Indeed, experts agree there’s essentially no conclusive evidence that can serve as a predictor of how the newly minted population might register and vote in November. While Democrats have traditionally embraced increased voter registration efforts and turnout, some are being extra cautious about openly touting the prospect that droves of new voters will turn out during the COVID-19 pandemic just to vote against Trump.

“Let’s be honest, let’s say all 1.4 million people register to vote, they’re not all going to be Democrats,” said Jenne. “They’re not all going to like Joe Biden.”

Jenne, who discusses voter engagement issues with fellow Democrats regionally across Southeast Florida, said he’s cautiously anticipating ways new voters will be stymied, citing apathy from DeSantis to engage the population and a lack of money on the Democratic side.

“With everything I’m seeing regionally in the state, I don’t know how many people have a couple hundred thousand dollars laying around to throw to a campaign to get mail out to register voters right now,” he said. “It’s going to take deep pockets if you want to see a significant impact come out of that population.”

While newly enfranchised felons’ preferences remain to be seen, non-partisan advocates and Democrats are also expecting a high degree of politicization from ruling. On Tuesday, the partisan backlash from the ruling came from the top ranking state-wide executive, with DeSantis, the first term Republican governor, stating his intention to appeal Hinkle’s decision.

“It’ll go to the 11th Circuit, and we'll see what happens there,” he said to reporters in Miami about the Sunday ruling.

Trump has weighed into felons’ rights, signing the First Step Act into law in 2018. During the Super Bowl in February, his campaign sought to capitalize on the legislation, airing a multi-million dollar ad, ostensibly about criminal justice reform, centered around Alice Marie Johnson, a black grandmother who was sentenced to life in prison in the late 1990s for a nonviolent drug offense and whom the president pardoned in 2018. The ad portrayed Johnson, whose case was brought to the public’s attention by reality star Kim Kardashian West, thanking Trump for commuting her sentence and was widely panned as pandering to the African-American community.

While not tackling the Sunday ruling specifically, Biden’s campaign has nonetheless taken additional steps to work towards voter enfranchisement initiatives and boosting turnout, particularly among African-American voters. During the Democratic primary, black voters helped guide Biden’s campaign towards the nomination after a resounding win in South Carolina.

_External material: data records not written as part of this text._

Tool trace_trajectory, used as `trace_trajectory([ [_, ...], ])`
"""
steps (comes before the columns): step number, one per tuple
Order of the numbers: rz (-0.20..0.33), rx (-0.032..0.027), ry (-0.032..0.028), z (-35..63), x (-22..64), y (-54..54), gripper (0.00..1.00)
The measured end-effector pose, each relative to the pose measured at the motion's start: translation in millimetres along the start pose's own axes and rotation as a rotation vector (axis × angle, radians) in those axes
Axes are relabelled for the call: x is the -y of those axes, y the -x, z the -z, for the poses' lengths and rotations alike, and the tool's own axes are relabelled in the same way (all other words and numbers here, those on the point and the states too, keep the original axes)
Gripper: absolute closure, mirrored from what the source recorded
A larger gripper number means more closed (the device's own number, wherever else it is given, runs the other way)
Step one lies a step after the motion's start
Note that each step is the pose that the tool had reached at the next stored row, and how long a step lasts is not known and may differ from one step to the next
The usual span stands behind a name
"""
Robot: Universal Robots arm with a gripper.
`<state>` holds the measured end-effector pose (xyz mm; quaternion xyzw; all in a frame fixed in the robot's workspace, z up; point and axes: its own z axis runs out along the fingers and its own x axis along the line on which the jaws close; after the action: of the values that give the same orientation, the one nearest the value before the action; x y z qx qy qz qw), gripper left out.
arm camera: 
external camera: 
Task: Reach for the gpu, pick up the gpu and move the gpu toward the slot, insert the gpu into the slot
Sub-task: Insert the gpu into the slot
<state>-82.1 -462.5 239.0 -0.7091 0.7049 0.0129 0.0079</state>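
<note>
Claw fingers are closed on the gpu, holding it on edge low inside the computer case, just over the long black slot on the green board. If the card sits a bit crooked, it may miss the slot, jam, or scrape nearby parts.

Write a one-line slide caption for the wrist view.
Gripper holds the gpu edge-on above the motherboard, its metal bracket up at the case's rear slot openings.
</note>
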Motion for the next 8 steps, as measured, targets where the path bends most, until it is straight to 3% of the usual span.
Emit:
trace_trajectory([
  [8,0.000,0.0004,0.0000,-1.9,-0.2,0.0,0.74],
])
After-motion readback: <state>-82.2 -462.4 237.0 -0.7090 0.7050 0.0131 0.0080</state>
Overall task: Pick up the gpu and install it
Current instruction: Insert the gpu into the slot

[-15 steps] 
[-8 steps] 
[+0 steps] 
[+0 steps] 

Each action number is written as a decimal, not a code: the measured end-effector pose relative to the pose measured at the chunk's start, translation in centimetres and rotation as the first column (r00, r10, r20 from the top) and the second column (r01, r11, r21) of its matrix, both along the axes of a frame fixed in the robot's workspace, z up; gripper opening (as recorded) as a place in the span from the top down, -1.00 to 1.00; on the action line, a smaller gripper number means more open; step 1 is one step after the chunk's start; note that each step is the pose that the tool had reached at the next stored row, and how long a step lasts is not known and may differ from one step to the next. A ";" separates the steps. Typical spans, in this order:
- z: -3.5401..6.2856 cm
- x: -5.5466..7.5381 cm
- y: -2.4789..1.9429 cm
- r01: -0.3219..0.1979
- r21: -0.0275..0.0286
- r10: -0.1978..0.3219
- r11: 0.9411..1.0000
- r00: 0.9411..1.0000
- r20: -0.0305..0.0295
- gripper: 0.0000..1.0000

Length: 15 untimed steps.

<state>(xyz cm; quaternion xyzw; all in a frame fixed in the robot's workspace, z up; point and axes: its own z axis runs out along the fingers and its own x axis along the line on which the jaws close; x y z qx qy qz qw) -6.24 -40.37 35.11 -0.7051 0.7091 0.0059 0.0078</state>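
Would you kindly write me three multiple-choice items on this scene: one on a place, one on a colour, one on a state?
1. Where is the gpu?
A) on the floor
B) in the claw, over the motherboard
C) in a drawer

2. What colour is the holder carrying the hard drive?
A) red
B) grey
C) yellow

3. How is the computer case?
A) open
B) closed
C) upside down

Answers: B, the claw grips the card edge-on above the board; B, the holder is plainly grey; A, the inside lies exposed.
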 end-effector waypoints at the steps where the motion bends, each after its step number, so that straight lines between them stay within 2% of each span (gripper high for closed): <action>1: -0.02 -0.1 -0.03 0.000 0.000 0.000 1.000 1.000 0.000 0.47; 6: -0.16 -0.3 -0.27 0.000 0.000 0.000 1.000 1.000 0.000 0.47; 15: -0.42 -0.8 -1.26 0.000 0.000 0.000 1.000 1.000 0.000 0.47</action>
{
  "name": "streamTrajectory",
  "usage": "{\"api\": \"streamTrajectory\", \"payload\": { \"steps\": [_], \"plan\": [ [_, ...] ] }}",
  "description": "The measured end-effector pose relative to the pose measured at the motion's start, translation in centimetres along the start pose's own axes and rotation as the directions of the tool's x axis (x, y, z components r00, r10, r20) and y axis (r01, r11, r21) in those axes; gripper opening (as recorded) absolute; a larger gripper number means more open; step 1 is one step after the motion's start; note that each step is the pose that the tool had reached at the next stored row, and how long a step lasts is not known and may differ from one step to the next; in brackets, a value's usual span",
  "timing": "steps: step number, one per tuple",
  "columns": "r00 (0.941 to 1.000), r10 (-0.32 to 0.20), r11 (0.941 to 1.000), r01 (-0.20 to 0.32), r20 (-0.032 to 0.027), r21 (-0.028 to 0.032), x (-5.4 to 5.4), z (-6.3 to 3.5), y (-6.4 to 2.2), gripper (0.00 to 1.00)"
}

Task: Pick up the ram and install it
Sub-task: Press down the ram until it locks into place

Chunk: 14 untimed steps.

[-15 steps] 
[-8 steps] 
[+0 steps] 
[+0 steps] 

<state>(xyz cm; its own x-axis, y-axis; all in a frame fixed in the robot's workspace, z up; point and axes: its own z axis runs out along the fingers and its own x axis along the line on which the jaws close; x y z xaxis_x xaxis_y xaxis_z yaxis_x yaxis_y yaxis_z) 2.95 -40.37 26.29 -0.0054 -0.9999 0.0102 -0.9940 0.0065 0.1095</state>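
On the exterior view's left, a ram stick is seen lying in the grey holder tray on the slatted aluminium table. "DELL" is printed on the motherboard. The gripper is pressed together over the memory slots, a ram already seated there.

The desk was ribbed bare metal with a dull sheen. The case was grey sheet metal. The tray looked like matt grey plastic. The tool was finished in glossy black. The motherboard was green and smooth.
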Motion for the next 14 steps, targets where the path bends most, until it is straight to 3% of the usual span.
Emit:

On Tuesday, his campaign announced a national director for voter protection to focus on voter rights and the disenfranchisement of people of color.

The Biden campaign has not proposed any specific policies regarding protecting access to voting during the coronavirus pandemic either—due in part, as The Daily Beast has previously reported, to concerns that a strong endorsement of any Democratic proposals in Congress to do so might politicize the issue of election security and doom such efforts.

But the selection of a running mate with strong ties to the voter-rights movement could galvanize potential supporters in a state where that battle has recently been won. In addition to Demings, former Georgia House Minority Leader Stacey Abrams, another Democrat who the campaign is vetting as a potential running mate to Biden and a top choice among some who have his ear, has devoted the years following her failed 2018 gubernatorial bid to combatting voter suppression efforts through her organization Fair Fight.

“This court case has turbocharged a process that was already underway,” Volz said. “This constituency will have a big impact on the election. Returning citizens are looking out for who’s supporting us.”